What you will do: Go through the data below and count every line that has the word "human". Return only the count.

*** Material supplied ***

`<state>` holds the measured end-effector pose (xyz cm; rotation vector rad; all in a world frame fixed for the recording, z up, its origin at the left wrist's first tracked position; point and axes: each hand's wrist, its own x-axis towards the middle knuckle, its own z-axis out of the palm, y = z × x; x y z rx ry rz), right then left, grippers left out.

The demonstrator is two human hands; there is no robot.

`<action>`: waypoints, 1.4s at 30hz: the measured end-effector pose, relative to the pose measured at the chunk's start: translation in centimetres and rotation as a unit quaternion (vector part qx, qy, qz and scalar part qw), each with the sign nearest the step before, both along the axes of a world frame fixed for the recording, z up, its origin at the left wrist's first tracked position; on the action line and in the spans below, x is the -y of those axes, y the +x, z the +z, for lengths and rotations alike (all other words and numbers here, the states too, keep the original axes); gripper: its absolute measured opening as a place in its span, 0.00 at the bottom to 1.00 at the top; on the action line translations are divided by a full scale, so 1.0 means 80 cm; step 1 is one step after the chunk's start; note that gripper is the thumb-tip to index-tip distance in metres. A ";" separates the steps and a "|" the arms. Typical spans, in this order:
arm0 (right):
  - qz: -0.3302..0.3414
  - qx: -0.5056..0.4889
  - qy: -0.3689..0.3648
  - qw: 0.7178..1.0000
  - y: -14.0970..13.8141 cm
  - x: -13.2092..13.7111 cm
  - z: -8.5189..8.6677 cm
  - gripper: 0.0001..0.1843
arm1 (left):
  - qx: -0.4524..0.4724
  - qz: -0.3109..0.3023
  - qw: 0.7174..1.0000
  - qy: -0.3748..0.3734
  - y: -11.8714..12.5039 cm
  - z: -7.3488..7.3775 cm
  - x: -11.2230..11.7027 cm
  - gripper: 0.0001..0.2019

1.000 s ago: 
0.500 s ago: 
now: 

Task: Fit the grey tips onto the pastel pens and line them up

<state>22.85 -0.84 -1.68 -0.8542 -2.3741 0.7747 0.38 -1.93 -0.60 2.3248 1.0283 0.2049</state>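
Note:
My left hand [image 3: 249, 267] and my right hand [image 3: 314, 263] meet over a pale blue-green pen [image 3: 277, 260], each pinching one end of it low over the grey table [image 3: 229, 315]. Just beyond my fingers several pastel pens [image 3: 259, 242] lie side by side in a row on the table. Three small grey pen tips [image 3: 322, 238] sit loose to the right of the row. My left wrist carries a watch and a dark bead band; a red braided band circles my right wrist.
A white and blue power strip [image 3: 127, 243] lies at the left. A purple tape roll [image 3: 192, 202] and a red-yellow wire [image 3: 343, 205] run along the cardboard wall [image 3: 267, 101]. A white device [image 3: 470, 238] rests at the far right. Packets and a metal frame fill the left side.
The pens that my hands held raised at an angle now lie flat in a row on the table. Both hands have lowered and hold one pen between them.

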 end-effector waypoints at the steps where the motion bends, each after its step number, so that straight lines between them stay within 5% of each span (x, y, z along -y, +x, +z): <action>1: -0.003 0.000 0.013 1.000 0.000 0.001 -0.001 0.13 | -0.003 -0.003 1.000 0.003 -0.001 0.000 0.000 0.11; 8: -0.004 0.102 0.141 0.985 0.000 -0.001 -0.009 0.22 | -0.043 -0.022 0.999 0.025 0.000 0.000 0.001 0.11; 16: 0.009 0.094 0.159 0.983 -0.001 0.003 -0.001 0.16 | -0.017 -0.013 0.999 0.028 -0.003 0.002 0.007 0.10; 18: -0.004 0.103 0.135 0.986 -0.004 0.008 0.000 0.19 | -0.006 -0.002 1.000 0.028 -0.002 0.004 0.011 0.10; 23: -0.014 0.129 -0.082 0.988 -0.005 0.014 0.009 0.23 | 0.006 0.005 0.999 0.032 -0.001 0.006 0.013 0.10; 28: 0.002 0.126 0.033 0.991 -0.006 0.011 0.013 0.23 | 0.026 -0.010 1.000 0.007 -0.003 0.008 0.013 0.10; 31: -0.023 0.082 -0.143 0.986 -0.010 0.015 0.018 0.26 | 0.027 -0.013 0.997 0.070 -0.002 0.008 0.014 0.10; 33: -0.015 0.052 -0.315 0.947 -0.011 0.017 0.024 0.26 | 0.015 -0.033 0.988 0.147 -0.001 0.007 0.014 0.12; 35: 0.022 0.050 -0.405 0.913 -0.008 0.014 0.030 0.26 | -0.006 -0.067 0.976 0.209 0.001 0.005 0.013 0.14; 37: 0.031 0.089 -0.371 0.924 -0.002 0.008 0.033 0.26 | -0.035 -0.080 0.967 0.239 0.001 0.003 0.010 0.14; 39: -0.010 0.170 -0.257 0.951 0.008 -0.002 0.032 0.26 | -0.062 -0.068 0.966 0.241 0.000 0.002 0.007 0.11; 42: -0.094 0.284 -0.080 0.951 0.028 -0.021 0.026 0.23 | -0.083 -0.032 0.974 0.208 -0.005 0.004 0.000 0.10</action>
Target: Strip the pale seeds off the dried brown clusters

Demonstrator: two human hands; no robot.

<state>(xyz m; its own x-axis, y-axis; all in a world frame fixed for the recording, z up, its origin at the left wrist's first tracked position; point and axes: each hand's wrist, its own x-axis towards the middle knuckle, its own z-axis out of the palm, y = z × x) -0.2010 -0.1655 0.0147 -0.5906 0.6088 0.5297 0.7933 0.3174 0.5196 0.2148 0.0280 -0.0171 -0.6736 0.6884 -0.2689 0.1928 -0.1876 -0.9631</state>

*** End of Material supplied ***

The answer: 2